Once, after restocking a collection of horror novels, Dad had proposed facetiously that Cyndi must have turned into a vampire, which would explain her newfound fear of sunlight and her unhealthy pallor. Unimpressed, Colette had protested, "But aren't vampires supposed to have awesome fashion sense?" She did have a point there. Although Cyndi's style had always tended towards the casual (jeans and brightly colored t-shirts with geeky logos), it had now veered off into misanthropic-loner-future-domestic-terrorist territory. On the rare occasions we saw her, she'd be muffled inside an oversized hoodie, face hidden in its shadows. Only when she was alone with me would she remove it to reveal a ratty black t-shirt. Upon hearing Dad's hypothesis, Mom had countered that Cyndi was probably schizophrenic, which was really a shame since she'd been such a promising child. Good thing Mom hadn't seen Cyndi's dyed-black, purple-and-green streaked hair yet!
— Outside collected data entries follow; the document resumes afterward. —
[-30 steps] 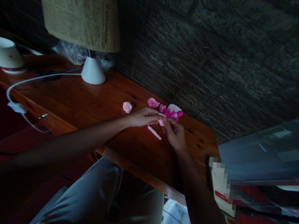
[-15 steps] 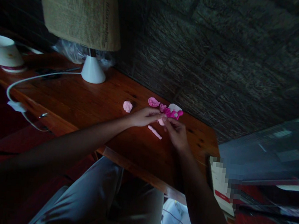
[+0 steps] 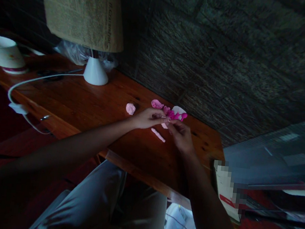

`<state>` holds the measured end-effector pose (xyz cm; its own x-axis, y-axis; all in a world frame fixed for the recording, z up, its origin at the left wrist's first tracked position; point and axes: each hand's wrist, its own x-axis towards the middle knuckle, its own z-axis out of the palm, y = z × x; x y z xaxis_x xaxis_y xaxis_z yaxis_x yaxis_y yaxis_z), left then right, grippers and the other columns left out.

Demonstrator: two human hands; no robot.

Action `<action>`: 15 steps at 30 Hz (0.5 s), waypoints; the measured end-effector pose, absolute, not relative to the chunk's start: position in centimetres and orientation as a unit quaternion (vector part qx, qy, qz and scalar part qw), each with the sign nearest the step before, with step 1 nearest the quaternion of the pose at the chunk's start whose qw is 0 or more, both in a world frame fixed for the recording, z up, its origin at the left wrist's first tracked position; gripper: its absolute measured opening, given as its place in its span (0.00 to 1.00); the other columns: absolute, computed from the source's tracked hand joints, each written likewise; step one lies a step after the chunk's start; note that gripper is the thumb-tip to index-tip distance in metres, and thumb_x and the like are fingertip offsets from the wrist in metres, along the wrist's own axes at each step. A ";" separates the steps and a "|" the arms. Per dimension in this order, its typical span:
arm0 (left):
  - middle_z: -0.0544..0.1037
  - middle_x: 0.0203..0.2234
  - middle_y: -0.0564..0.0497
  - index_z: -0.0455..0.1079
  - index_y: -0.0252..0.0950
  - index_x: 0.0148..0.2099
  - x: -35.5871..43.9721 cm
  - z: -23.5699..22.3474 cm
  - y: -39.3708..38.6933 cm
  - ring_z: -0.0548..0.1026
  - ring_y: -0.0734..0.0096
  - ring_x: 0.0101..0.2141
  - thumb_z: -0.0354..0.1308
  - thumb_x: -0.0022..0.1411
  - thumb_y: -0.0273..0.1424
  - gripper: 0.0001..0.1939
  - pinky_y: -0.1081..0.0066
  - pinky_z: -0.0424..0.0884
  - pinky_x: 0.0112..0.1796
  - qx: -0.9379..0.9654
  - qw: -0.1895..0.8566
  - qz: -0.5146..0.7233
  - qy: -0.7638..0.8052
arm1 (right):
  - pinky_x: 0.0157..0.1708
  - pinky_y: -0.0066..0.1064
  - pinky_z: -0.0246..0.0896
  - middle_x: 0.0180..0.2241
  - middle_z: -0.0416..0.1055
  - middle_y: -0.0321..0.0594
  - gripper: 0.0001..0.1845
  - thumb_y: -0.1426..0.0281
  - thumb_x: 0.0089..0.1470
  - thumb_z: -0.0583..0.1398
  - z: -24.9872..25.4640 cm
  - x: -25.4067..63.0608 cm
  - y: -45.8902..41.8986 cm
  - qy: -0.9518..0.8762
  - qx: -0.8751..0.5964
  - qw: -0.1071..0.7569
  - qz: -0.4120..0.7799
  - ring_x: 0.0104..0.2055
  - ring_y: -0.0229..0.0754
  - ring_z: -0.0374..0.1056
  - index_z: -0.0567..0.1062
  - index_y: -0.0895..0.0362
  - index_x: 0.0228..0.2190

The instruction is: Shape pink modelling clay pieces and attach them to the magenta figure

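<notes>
My left hand (image 3: 149,119) and my right hand (image 3: 181,135) meet over the table, thumbs and index fingers pinched together. Between their fingertips is a small bit of pale pink modelling clay, mostly hidden by the fingers. Right below the fingertips shows another pale pink clay piece (image 3: 164,125); whether it rests on the table I cannot tell. Nearer to me lies a thin pink clay roll (image 3: 158,135). A round pink clay lump (image 3: 130,108) sits left of my left hand. Just beyond the hands are a pink cupped clay piece (image 3: 157,104) and bright magenta clay pieces (image 3: 178,116), beside a whitish piece (image 3: 179,110).
A lamp with a white cone base (image 3: 96,73) and printed paper shade (image 3: 84,11) stands left on the wooden table (image 3: 104,105). Its white cable (image 3: 35,78) hangs over the front edge. A paper cup (image 3: 5,53) is far left. A stone wall (image 3: 217,55) rises behind.
My fingers have shifted slightly around the small clay bit, with the left index finger a little more raised. The other clay pieces lie where they were.
</notes>
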<state>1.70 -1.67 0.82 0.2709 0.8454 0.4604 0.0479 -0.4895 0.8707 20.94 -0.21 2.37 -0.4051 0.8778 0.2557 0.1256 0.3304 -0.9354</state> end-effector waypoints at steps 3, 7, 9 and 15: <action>0.78 0.28 0.51 0.73 0.33 0.34 1.6 1.0 -1.6 0.73 0.74 0.31 0.63 0.64 0.39 0.13 0.73 0.69 0.34 0.686 0.389 0.527 0.319 | 0.27 0.30 0.56 0.24 0.72 0.33 0.19 0.52 0.47 0.69 2.3 20.9 -0.2 -0.692 -0.372 0.408 0.464 0.25 0.36 0.62 0.82 0.54 0.31; 0.78 0.27 0.52 0.74 0.33 0.34 1.4 1.2 -1.5 0.73 0.75 0.30 0.63 0.64 0.39 0.14 0.73 0.70 0.35 0.671 0.385 0.545 0.323 | 0.26 0.29 0.56 0.24 0.73 0.32 0.19 0.53 0.45 0.71 2.2 20.8 -0.3 -0.671 -0.375 0.403 0.497 0.23 0.34 0.59 0.83 0.55 0.33; 0.78 0.28 0.51 0.74 0.33 0.35 1.3 1.3 -1.5 0.74 0.74 0.30 0.63 0.64 0.40 0.14 0.73 0.70 0.35 0.668 0.386 0.546 0.327 | 0.26 0.30 0.57 0.24 0.73 0.32 0.19 0.53 0.45 0.71 2.3 20.8 -0.3 -0.674 -0.372 0.399 0.498 0.23 0.34 0.60 0.83 0.55 0.32; 0.77 0.26 0.52 0.73 0.33 0.31 1.2 1.2 -1.6 0.72 0.75 0.29 0.64 0.63 0.41 0.15 0.73 0.69 0.35 0.663 0.377 0.541 0.356 | 0.28 0.30 0.59 0.23 0.72 0.33 0.19 0.52 0.46 0.70 2.4 20.9 -0.4 -0.700 -0.374 0.394 0.463 0.24 0.35 0.62 0.81 0.55 0.29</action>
<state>1.24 -1.62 1.24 0.1621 0.8790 0.4484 0.0637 -0.4628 0.8842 20.86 -0.36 2.39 -0.4087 0.8892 0.2055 0.1594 0.2913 -0.9433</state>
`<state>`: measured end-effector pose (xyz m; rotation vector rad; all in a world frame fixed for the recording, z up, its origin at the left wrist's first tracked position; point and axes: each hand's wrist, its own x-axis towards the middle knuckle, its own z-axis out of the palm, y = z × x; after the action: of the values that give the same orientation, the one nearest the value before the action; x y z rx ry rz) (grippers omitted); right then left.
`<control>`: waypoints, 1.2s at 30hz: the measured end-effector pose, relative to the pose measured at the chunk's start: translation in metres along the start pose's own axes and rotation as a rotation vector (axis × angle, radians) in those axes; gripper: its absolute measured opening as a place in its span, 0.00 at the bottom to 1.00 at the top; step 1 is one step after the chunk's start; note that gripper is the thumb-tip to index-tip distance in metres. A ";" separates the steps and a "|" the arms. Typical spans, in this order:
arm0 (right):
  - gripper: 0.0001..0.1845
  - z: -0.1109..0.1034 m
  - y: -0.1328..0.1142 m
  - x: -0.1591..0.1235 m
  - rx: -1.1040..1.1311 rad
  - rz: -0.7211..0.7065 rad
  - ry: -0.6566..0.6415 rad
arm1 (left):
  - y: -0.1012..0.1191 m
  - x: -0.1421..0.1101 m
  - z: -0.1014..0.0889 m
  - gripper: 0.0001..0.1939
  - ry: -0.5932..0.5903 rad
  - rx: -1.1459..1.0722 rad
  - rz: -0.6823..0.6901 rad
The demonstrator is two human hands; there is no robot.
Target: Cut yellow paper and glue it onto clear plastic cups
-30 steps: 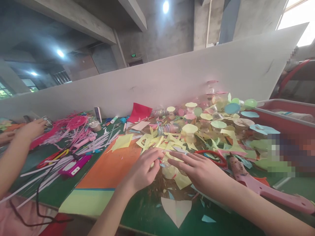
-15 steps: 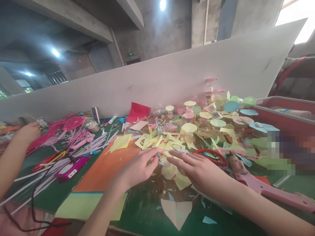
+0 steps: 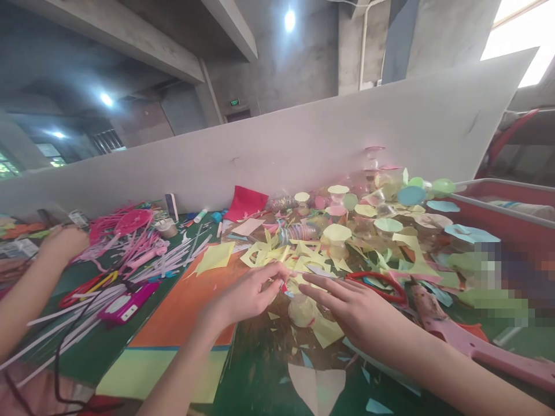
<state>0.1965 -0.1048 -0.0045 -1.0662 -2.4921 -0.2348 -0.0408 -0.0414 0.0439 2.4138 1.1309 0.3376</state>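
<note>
Bottle piece (image 3: 302, 312), clear and rounded, sits on the green table (image 3: 255, 364) just below the gap between the two hands, with yellow paper (image 3: 328, 332) beside it on the right. Left hand (image 3: 254, 293) comes in with thumb and forefinger curved toward each other at a tiny red bit (image 3: 284, 286); whether they pinch it is too small to tell. Right hand (image 3: 359, 303) lies palm down with its fingers straight and slightly parted; its thumb is hidden, so I cannot tell whether it grips anything beneath. Fingertips of the two hands almost meet.

Yellow scraps (image 3: 280, 253) spread just beyond, with scissors (image 3: 403, 292) lying past the right hand, red handle toward the right. Farther back stand many clear bottle parts, several topped with paper discs, such as a yellow disc (image 3: 337, 233). A pink tool, probably a glue gun (image 3: 481, 345), lies near the right forearm. Pale paper (image 3: 316, 386) lies nearest the front edge. Under the left forearm are an orange sheet (image 3: 182, 309) and a yellow-green sheet (image 3: 162, 370). At the far left, a co-worker's hand (image 3: 65, 242) is near pink strips (image 3: 110, 222).
</note>
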 end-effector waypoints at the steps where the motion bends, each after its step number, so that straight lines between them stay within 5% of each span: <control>1: 0.41 0.000 0.000 0.000 -0.005 0.000 0.004 | -0.001 0.000 0.002 0.12 0.017 0.001 0.001; 31: 0.39 -0.003 -0.001 -0.003 -0.088 -0.043 0.044 | -0.014 0.005 0.024 0.09 0.149 -0.221 -0.078; 36: 0.39 -0.003 -0.001 -0.004 -0.095 -0.038 0.036 | -0.015 0.009 0.024 0.06 0.219 -0.397 -0.096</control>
<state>0.1994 -0.1092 -0.0032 -1.0434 -2.4927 -0.3840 -0.0355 -0.0333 0.0157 2.0039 1.1409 0.7342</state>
Colette, on the other hand, called Cyndi Emily Dickinson, because computer code was the poetry of modern times.

"Oh, you know, the usual. Designing a website for a new client, which is why I had to come out here for a meeting." Cyndi gestured at her laptop case and plucked uncomfortably at her black hoodie, clearly wishing she were in pajamas. "Um, what else? Playing Starcraft, sooooo much Starcraft. Oh!" She suddenly perked up. "There's an awesome movie coming out at the end of the month! It's called _The Matrix_ and it's about this dystopian future where the entire world you live in is just an illusion. See, the humans lose a war against this amazing super-AI and then machines put humans into a sort of massive farm where they harvest them for bioelectricity to power themselves, but there are these rebels who escaped this farm and they're fighting back against the machines and they're convinced that the main character who's a guy called Neo is 'the One' who will free humanity."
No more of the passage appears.